Multi-cloud environments are a very good solution to implement disaster recovery and very high level of high availability. They help to ensure that even a full outage of a whole region of one cloud provider will not impact your operations because you can easily switch your workload to another cloud.
Utilizing multi-cloud setups also allows you to avoid vendor lock-in, as you are building your environment using common building blocks that can be reused in every environment (cloud or on-prem) and not something strictly tied to the particular cloud provider.
Load Balancers are one of the building blocks for any highly available environment, database clusters are no different. Designing load balancing in a multi-cloud environment might be tricky, in this blog post we will try to share some suggestions about how to do that.
Designing a Load Balancing Tier for Multi-Cloud Database Clusters
For starters, what’s important to keep in mind is that there will be differences in how you want to design your load balancer based on the type of the database cluster. We will discuss two major types: clusters with one writer and clusters with multiple writers.
Clusters with one writer are, typically, replication clusters where, by design, you have only one writable node, the master. We can also put here multi-writer clusters when we want to use just one writer at the same time. Clusters with multiple writers are multi-master setups like Galera Cluster for MySQL, MySQL Group Replication or Postgres-BDR. The database type may make some small differences but they are not as significant as the type of the cluster, thus we’ll stick to the more generic approach and try to keep the broader picture.

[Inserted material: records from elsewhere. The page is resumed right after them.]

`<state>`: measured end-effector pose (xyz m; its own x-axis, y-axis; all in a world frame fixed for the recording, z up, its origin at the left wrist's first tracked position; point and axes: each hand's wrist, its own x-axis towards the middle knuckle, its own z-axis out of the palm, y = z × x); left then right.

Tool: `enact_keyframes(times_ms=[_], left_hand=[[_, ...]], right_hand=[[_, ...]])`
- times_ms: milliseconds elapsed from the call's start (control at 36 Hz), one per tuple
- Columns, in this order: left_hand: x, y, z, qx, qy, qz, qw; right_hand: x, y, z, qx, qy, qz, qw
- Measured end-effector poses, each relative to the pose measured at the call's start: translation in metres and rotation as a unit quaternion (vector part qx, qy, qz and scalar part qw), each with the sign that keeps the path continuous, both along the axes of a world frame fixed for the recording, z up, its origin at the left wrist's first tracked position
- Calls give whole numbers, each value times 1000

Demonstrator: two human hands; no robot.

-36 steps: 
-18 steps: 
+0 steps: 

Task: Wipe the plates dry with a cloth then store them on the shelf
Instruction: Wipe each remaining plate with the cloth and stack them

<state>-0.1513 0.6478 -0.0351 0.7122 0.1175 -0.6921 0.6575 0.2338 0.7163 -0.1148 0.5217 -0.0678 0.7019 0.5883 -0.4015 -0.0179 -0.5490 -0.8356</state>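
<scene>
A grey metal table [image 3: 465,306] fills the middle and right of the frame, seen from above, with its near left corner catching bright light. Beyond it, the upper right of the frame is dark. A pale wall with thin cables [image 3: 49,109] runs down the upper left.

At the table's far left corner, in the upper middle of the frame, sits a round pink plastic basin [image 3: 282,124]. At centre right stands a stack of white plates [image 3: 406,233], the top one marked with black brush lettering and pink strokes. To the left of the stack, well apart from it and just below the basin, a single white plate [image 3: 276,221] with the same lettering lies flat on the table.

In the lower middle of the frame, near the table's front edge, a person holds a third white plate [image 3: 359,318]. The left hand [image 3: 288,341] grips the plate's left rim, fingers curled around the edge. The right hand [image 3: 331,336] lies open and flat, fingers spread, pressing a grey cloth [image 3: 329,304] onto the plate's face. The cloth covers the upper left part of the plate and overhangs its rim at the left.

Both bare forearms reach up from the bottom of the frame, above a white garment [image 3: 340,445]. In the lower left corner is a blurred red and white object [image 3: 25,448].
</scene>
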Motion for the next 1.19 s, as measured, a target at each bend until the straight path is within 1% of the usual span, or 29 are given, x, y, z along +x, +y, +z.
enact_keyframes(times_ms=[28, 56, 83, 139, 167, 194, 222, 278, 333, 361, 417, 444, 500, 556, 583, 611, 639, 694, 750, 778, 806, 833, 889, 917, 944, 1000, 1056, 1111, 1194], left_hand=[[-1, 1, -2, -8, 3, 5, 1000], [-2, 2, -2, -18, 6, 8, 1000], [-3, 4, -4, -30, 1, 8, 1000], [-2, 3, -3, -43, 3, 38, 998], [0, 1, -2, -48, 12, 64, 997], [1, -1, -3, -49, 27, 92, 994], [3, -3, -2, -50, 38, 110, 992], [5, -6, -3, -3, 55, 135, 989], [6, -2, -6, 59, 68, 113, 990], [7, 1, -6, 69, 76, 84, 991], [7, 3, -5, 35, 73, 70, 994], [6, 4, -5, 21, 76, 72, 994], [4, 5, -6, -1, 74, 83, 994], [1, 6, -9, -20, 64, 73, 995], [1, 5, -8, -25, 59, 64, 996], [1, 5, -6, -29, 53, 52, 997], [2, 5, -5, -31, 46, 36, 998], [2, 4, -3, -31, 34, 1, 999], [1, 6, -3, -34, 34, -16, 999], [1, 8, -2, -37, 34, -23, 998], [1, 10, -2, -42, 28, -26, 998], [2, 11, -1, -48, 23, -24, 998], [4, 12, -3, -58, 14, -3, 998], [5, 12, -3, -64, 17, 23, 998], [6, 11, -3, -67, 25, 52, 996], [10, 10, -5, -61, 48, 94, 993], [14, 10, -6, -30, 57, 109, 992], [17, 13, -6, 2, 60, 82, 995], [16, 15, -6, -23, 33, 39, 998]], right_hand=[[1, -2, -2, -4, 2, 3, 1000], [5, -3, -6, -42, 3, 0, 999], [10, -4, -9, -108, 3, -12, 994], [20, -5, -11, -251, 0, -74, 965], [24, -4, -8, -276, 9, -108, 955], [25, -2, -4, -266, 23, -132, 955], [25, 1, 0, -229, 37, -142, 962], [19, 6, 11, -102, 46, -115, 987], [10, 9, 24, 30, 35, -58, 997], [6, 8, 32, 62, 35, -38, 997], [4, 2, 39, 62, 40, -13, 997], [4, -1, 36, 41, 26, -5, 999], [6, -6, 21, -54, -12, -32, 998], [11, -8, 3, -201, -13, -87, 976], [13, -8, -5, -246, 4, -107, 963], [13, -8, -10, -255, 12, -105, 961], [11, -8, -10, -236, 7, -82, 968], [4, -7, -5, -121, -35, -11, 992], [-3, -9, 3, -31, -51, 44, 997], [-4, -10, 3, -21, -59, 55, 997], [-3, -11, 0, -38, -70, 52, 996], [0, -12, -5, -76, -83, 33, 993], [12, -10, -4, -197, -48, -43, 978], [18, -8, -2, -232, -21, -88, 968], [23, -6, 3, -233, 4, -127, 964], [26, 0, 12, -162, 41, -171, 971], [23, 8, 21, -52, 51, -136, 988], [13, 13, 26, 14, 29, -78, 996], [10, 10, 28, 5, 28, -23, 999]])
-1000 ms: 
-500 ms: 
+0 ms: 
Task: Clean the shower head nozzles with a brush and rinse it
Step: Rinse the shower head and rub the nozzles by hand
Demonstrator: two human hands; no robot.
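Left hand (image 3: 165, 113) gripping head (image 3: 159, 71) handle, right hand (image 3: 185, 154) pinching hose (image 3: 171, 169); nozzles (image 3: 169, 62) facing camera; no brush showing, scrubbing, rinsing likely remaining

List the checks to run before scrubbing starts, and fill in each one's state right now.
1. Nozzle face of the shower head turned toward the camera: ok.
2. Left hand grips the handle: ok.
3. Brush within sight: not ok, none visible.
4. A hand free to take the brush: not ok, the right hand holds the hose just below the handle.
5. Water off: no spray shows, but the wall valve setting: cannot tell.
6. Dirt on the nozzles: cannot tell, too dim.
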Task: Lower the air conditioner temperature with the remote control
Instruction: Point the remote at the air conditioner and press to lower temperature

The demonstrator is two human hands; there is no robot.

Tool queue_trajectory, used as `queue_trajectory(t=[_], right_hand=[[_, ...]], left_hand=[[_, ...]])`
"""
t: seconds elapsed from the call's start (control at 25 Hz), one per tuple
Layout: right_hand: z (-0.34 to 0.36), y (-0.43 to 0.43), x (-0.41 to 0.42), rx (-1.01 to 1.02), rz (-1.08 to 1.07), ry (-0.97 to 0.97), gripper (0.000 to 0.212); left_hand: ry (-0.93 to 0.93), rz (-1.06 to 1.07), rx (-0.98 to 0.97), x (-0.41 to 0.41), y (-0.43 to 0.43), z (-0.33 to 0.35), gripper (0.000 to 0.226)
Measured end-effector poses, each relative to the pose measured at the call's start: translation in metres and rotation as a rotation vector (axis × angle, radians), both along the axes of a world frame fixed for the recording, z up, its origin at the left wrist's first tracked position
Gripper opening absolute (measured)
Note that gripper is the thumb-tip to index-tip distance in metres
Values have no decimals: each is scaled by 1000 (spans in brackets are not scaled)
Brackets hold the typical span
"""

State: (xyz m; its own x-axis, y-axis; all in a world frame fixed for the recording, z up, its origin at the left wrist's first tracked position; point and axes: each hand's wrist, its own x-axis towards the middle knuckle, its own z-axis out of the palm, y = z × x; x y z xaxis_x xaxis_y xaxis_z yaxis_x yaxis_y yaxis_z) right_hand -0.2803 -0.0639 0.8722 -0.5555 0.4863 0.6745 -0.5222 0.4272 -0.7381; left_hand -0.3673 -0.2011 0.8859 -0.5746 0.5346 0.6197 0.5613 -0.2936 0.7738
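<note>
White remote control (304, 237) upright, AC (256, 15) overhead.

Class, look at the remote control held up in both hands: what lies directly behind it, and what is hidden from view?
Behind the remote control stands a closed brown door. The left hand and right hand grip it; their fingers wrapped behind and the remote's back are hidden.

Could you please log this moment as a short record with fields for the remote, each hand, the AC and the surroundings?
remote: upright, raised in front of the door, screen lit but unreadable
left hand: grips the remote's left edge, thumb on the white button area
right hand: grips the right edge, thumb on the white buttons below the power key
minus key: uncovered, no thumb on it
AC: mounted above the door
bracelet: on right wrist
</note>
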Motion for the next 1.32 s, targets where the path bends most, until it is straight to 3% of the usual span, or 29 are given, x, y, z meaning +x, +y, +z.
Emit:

The most important thing we have to keep in mind while designing the load balancing tier is its high availability. This may be especially tricky for the multi-cloud clusters. We should ensure that the loss of the connectivity between the cloud providers will be handled properly.
Multi-Cloud Load Balancing – Multi-Writer Clusters
Let’s start with multi-writer clusters. The fact that we have multiple writers makes it easier for us to design load balancers. Write conflicts are typically handled by the database itself therefore, from the load balancing standpoint, all we need to do is fire and forget – send the traffic to one of the available nodes and that’s pretty much it. What’s also great about multi-writer clusters is that they, typically, are quorum-based and any kind of a network partitioning should be handled pretty much automatically. Thanks to that we don’t have to be worried about split brain scenarios – that makes our lives really easy.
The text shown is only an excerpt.